Security studies, also known as international security studies, is an academic sub-field within the wider discipline of international relations that studies organized violence, military conflict, national security, and international security.

While the field (much like its parent field of international relations) is often meant to educate students who aspire to professional careers in think tanks, consulting, defense contractors, Human Rights NGOs or in government service positions focused on diplomacy, foreign policy, conflict resolution and prevention, emergency and disaster management, intelligence, and defense, it can also be tailored to students seeking to professionally conduct academic research within academia, or as public intellectuals, pundits or journalists writing about security policy.

History
The origin of the modern field of security studies has been traced to the period between World War I and World War II. Quincy Wright's 1942 book, Study of War, was the culmination of a major collaborative research project dating back to 1926. Scholars such as William T. R. Fox, Bernard Brodie, Harold Lasswell, Eugene Staley, Jacob Viner, and Vernon Van Dyke were involved in the project. Security studies courses were introduced at Columbia University, Princeton, the University of North Carolina, Northwestern, Yale, and the University of Pennsylvania in the 1940s. Think tanks, such as the RAND Corporation, played an influential role in post-WWII security studies in the United States. The field rapidly developed within international relations during the Cold War, examples from the era including the academic works of mid-20th century realist political scientists such as Thomas Schelling and Henry Kissinger, who focused primarily on nuclear deterrence. 
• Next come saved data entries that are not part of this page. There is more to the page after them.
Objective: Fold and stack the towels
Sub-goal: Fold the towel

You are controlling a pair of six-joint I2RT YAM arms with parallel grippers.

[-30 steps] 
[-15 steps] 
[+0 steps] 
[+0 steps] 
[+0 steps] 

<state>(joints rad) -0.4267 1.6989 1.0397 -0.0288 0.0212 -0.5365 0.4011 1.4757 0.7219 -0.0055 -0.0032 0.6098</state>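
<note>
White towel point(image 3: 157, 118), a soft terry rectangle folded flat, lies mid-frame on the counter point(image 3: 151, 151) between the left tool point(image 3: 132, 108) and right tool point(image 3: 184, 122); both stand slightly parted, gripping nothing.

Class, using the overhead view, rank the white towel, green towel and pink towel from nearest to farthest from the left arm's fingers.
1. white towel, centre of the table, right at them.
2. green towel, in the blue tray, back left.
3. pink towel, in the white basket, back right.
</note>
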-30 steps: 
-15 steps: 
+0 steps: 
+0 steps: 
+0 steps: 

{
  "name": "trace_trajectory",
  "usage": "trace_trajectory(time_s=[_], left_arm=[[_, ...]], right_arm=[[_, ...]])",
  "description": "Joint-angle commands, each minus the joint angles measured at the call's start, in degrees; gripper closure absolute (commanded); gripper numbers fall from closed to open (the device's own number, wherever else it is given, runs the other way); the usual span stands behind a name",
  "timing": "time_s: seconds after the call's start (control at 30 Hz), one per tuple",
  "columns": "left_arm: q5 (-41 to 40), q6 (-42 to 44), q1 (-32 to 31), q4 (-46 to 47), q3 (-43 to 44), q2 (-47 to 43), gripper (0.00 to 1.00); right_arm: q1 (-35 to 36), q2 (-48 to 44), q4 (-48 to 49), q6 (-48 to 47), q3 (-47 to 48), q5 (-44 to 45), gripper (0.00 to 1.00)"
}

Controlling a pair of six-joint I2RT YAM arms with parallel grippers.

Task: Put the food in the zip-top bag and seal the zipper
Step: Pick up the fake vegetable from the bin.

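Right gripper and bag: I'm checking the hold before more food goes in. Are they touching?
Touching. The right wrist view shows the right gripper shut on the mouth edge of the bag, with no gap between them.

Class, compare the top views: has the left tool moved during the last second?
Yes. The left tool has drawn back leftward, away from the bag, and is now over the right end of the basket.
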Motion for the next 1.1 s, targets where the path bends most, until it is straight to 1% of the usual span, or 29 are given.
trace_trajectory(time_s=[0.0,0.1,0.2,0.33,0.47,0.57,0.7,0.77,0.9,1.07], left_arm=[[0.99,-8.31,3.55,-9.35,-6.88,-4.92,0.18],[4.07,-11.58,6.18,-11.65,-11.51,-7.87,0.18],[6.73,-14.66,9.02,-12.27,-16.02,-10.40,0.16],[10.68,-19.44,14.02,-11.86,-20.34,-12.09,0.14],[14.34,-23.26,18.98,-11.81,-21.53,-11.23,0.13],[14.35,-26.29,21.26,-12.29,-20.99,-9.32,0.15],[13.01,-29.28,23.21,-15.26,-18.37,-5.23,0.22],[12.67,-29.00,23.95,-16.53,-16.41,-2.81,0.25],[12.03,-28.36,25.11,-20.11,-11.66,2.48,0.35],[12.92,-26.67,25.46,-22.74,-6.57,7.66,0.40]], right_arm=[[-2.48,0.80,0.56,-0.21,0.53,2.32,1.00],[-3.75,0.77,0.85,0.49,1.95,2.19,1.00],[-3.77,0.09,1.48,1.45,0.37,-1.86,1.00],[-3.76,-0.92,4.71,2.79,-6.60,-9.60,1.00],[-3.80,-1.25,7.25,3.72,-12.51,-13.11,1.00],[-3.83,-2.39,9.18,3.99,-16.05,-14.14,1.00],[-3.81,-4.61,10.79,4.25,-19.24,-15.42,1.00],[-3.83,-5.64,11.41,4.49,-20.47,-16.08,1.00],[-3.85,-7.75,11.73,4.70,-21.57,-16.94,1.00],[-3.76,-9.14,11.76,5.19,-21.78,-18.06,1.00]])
Some scholars have called for expanding security studies to include topics such as economic security, environmental security and public health. Stephen Walt has argued against this expansion, saying it would undermine the field's intellectual coherence. While the field is mostly contained within political science and public policy programs, it is increasingly common to take an interdisciplinary approach, incorporating knowledge from the fields of history, geography (stressing classical geopolitics), military sciences, and criminology.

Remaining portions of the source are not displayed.